### [What you need to do]
In the listing, find every line that has the string "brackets" and copy it.

### [The input]
========================

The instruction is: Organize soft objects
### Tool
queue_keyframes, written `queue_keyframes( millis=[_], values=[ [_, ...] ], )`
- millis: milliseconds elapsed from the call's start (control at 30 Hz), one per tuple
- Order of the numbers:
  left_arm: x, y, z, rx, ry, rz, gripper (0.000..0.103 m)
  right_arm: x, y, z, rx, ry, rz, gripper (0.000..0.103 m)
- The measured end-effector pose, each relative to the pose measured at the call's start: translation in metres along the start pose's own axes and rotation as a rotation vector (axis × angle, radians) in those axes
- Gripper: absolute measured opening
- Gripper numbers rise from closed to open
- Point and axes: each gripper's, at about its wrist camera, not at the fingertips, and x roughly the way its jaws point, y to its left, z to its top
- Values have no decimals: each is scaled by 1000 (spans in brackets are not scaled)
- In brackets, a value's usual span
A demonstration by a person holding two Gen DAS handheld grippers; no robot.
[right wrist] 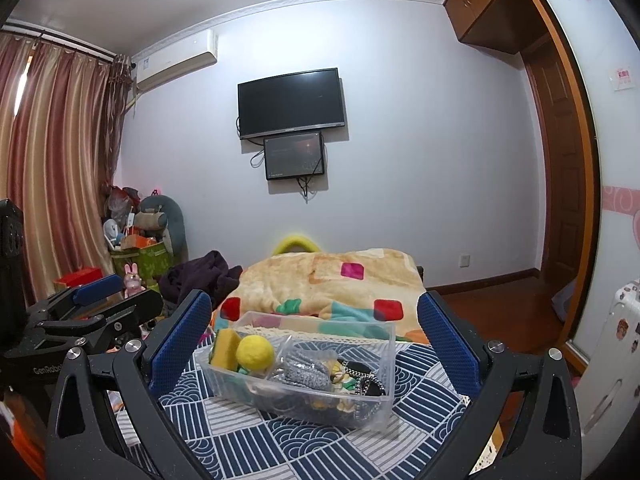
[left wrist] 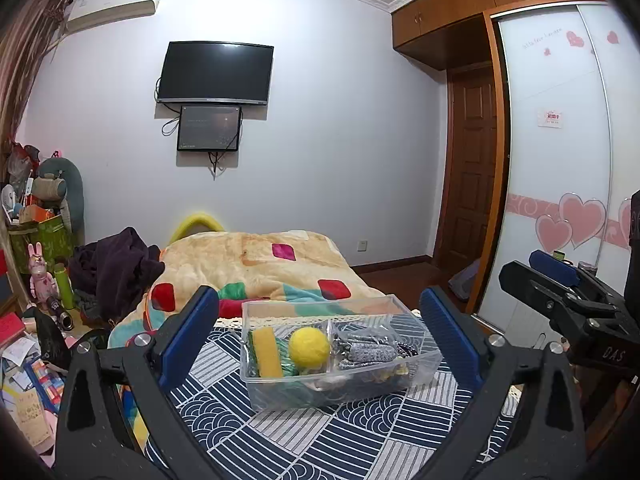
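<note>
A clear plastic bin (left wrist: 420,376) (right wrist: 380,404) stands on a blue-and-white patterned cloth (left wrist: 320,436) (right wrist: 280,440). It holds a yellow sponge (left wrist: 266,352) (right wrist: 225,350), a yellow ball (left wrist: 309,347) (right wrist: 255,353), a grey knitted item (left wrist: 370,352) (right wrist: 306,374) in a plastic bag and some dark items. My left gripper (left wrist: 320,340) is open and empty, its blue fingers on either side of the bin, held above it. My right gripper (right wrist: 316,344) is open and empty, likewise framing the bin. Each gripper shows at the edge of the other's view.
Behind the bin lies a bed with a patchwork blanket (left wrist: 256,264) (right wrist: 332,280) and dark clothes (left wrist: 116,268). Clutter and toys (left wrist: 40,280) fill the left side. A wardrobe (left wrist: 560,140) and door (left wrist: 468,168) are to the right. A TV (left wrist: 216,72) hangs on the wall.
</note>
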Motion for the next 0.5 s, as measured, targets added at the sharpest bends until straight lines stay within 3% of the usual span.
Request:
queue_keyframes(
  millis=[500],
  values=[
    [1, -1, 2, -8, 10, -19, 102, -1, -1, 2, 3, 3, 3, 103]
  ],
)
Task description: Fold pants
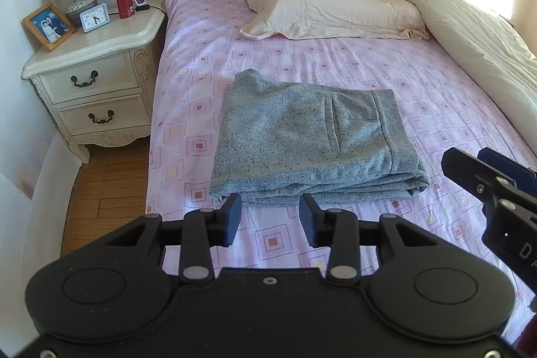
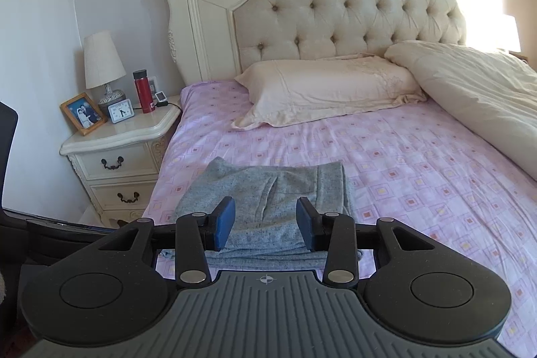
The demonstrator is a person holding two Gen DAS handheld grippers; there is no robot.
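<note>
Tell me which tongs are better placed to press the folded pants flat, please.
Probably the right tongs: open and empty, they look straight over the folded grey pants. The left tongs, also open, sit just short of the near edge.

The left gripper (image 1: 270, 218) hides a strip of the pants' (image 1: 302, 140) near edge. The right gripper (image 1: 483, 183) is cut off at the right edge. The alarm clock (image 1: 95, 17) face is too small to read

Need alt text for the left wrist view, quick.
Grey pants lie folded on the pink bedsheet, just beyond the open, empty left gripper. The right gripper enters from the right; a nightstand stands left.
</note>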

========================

### [Problem solution]
- Values have no decimals: each is scaled by 1000 (spans in brackets are not scaled)
- In brackets, a value's usual span

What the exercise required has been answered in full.